Quel sera le dénouement de cette situation, il est difficile de le dire. Les élections devaient mettre fin à tant d’intrigues qui se croisent en sens divers : les intrigues continuent, et même elles s’aggravent. Il sera pourtant bien difficile d’arracher l’avenir à M. Venizelos, puisque le pays le lui a solennellement confié. On a remarqué que la majorité électorale lui a été donnée par l’ancienne Grèce, celle qui existait avant les derniers événemens, à laquelle il faut joindre l’Epire et les îles récemment acquises. C’est seulement dans la Macédoine, où se mêlent les races les plus diverses, turques, juives, etc., que la pression gouvernementale l’a emporté. En Épire, M. Venizelos a eu 14 voix sur 15, ce qui a sans doute déterminé M. Zographos à donner sa démission de ministre. Pour qui connaît le grand rôle joué par lui en Épire, il n’est pas surprenant que cet homme distingué se soit aperçu qu’il s’était fourvoyé dans un ministère qui d’ailleurs ne représente plus rien.
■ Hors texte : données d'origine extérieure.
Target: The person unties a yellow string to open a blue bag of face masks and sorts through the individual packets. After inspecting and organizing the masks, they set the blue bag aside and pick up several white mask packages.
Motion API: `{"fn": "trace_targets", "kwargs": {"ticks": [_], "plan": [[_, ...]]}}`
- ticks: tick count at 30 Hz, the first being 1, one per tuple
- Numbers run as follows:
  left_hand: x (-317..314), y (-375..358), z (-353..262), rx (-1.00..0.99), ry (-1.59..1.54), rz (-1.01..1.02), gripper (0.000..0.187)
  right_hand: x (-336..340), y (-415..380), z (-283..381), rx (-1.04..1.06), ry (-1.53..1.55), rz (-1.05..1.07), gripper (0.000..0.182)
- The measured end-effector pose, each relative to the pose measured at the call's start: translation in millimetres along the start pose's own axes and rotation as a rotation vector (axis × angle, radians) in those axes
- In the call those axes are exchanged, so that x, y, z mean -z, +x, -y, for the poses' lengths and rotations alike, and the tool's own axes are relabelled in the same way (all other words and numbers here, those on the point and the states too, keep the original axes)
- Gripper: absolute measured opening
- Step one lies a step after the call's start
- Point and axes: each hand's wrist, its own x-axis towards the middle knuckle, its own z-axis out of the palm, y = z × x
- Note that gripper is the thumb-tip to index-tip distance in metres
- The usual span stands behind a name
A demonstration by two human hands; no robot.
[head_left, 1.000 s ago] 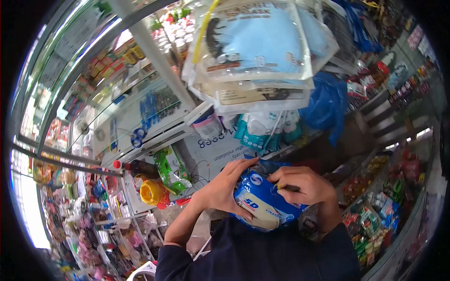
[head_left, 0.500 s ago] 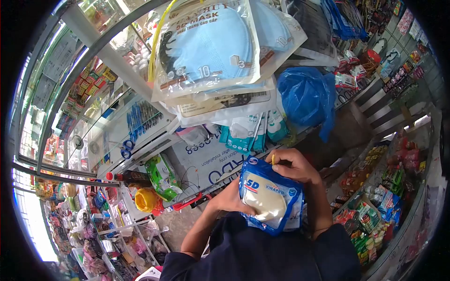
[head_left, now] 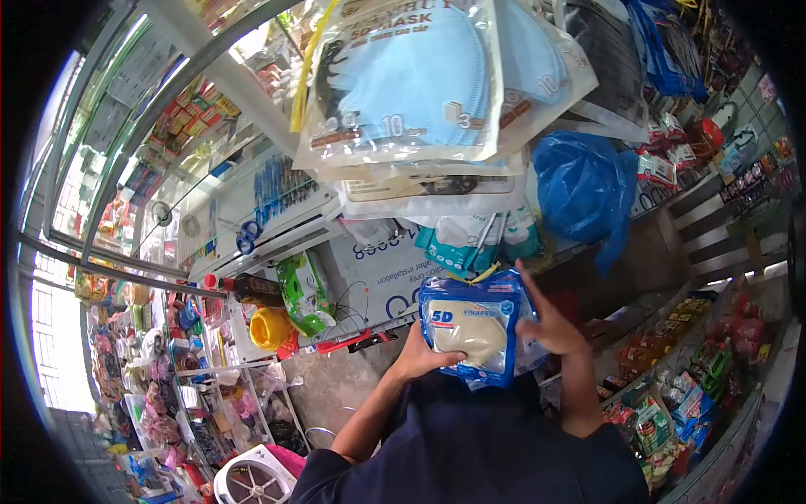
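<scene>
Blue plastic, thin and shiny, makes the mask packet (head_left: 472, 332) that the person holds up in front of the chest, just below the big hanging packs of pale blue masks (head_left: 403, 84). The left hand (head_left: 420, 357) is closed on the packet's lower left corner, thumb lying across the front, so the grip there is firm. The right hand (head_left: 547, 323) rests against the packet's right edge with the fingers half open and one finger pointing up; whether it really pinches the film I cannot tell. A yellow strip (head_left: 480, 275) sticks out from the packet's top edge.

The packet looks very light and soft (the cream masks inside give it a little padding), and I judge the film to be slippery and easy to crumple. It would handle best by the sealed edges or corners, with two hands, not by the bulging middle. To the right of the packet, a dark blue plastic bag (head_left: 583, 189) hangs, well apart from both hands.
</scene>
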Motion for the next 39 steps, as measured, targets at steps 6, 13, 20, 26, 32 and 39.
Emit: {"fn": "trace_targets", "kwargs": {"ticks": [6,13,20,26,32,39], "plan": [[9.2,-20.2,10.8,-0.194,-0.031,-0.005,0.123,-49.2,4.6,-20.2,0.046,0.027,-0.032,0.111],[25.9,-66.4,-0.4,-0.139,0.113,-0.064,0.101,-44.1,8.9,-7.7,0.087,0.089,0.024,0.062],[24.7,-83.6,-11.3,-0.254,0.021,-0.118,0.111,-87.9,31.6,85.8,0.413,-0.534,-0.082,0.057],[22.6,-97.6,-5.9,-0.276,-0.073,-0.096,0.118,-92.9,40.6,105.2,0.528,-1.001,0.325,0.035],[25.4,-104.0,-11.9,-0.367,0.092,-0.152,0.119,-110.6,47.3,112.3,0.663,-1.176,0.413,0.023],[42.3,-84.2,-63.8,-0.772,0.474,-0.288,0.116,-115.5,47.9,142.4,0.905,-1.204,0.425,0.021]]}}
Croit-on retourner la majorité d’ici à la réunion de la Chambre ? Espère-t-on pouvoir dissoudre celle-ci de nouveau et en faire élire une autre ? Comment deviner les projets que le levain allemand fait fermenter dans les têtes ? Tout ce que nous pouvons dire est que M. Venizelos a affirmé avec beaucoup de force que son orientation politique n’avait pas changé et qu’il était toujours partisan résolu d’une action commune avec les Alliés.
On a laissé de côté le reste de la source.